Morgan Stanley AI Agent
Morgan Stanley predicts AI-powered shopping agents will be used by half of US online shoppers by 2030, contributing $115 billion in new e-commerce sales.
Jersey City N.J., December 02 2025
Morgan Stanley forecasts that nearly half of all U.S. online shoppers will be using AI-powered shopping agents by 2030 — a shift that could contribute as much as $115 billion in added sales to the country’s e-commerce market.
In a recent report, Morgan Stanley argues that “agentic commerce” in which artificial-intelligence tools act on behalf of consumers to recommend products, compare prices, and place orders is poised to transform how Americans shop online.
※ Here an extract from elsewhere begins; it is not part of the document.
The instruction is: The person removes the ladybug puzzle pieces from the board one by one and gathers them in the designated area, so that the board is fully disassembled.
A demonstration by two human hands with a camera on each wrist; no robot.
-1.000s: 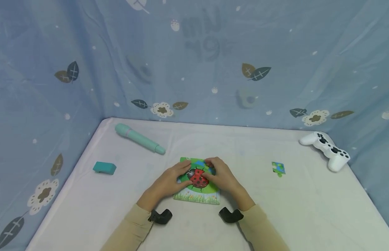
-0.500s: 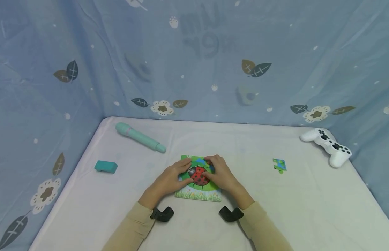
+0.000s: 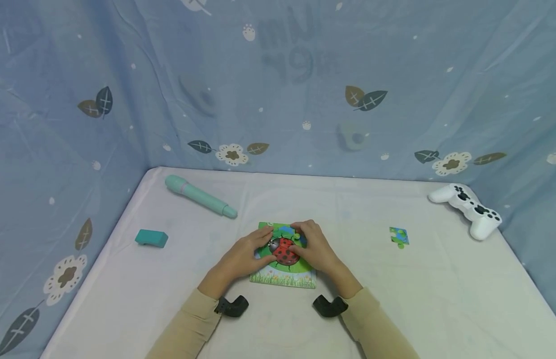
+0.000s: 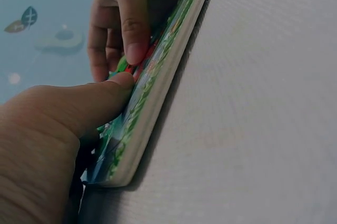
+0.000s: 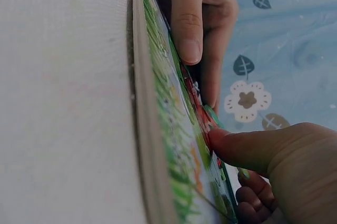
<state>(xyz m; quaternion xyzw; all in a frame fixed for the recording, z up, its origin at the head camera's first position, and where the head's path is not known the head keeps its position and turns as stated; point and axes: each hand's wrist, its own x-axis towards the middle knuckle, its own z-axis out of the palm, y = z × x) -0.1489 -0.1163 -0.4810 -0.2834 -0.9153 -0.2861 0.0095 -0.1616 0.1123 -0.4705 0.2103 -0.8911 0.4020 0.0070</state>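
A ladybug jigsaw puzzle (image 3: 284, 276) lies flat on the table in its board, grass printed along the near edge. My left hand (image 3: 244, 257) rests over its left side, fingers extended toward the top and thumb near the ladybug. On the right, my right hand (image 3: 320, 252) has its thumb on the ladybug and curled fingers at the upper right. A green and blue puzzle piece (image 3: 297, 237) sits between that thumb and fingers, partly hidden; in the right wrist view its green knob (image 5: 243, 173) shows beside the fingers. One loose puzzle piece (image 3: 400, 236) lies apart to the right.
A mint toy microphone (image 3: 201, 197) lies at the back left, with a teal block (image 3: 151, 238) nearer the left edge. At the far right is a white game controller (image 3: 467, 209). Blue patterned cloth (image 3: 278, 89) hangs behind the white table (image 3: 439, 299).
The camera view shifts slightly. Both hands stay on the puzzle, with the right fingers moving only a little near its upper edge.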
According to the firm, the widespread adoption of such agents could significantly increase online purchasing volume.
The $115 billion boost underscores how AI could upend the traditional funnel,
search → browse → buy
As agents streamline the shopping journey, consumers may rely less on manual browsing or search ads potentially reshaping marketing and retail strategies. Retailers that adapt early could gain an advantage, while those slow to integrate agent-friendly product metadata and pricing may lose ground.
The projection refers to the U.S. e-commerce market and extends through 2030. The trend is viewed as a gradual but widespread adoption of AI agents among online shoppers within the next 5–6 years.
Who will be impacted:
- Consumers, who may enjoy greater convenience and personalized shopping.
- Retailers and e-commerce platforms that must optimize their product data, pricing, and checkout processes for AI-driven buying.
- Marketers and advertising firms, who may see diminished returns from traditional search and retargeting campaigns as agents filter and mediate purchase decisions.
Industry insiders including major retailers already experimenting with AI-powered “shopping assistants” see growing evidence of a shift toward agentic commerce.
Morgan Stanley suggests that everyday categories such as groceries, personal care, household goods, and apparel are likely to lead this wave due to its high-frequency, low-involvement purchases where speed and convenience matter more than brand browsing.